Given data:
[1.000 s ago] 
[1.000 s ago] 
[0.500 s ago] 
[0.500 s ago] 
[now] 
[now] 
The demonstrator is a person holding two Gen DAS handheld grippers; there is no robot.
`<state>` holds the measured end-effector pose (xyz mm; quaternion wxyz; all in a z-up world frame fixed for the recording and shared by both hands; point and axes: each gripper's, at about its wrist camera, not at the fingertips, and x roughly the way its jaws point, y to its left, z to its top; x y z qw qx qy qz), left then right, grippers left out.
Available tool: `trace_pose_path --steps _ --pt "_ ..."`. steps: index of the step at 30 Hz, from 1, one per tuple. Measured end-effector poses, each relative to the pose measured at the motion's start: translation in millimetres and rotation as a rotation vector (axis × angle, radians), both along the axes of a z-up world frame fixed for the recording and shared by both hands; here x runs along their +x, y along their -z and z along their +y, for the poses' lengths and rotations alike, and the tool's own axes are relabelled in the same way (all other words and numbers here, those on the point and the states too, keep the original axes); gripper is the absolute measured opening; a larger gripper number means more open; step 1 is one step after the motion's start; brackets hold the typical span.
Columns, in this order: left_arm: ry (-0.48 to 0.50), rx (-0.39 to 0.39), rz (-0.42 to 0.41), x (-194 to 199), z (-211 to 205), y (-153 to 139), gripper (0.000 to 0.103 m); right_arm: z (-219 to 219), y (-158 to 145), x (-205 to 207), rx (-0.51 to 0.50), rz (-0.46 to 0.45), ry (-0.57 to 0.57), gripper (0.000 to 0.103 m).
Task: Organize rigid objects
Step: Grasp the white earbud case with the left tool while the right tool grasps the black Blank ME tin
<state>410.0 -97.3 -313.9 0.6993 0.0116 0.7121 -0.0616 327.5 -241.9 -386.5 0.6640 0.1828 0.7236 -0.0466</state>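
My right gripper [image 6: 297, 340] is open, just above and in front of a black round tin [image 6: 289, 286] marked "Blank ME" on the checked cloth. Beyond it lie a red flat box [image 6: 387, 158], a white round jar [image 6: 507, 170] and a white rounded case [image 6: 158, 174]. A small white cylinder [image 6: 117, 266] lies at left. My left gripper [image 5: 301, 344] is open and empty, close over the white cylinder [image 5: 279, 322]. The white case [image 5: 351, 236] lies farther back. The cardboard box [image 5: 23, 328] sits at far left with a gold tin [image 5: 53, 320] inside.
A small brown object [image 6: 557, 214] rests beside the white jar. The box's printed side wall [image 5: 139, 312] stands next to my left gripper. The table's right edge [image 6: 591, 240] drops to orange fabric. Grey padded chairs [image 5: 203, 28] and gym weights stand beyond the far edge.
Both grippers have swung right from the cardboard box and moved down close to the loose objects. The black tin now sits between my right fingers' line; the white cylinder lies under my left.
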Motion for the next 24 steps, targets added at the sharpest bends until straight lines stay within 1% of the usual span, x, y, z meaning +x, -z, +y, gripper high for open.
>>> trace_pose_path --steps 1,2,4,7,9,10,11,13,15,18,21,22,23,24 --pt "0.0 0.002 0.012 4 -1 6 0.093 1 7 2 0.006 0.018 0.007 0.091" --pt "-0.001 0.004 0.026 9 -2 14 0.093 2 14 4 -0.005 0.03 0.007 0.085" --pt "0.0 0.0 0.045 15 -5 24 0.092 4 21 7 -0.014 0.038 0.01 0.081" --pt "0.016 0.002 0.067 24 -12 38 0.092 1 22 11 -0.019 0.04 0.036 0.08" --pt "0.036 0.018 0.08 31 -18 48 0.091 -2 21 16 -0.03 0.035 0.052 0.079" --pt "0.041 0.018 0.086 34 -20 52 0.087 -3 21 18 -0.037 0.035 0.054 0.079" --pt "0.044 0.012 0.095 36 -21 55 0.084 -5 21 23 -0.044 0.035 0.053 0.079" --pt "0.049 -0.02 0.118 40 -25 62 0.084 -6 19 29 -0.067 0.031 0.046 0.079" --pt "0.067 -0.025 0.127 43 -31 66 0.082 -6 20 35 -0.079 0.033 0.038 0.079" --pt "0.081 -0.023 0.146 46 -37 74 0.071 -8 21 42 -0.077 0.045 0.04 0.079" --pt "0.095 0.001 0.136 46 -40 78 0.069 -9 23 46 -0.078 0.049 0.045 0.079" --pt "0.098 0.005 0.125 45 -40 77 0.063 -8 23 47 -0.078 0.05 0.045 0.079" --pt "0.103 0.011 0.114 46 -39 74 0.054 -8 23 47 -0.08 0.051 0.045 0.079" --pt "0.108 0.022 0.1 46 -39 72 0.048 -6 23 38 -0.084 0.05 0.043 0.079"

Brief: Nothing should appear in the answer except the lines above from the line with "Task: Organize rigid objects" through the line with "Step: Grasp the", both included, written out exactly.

Answer to the problem:
Task: Organize rigid objects
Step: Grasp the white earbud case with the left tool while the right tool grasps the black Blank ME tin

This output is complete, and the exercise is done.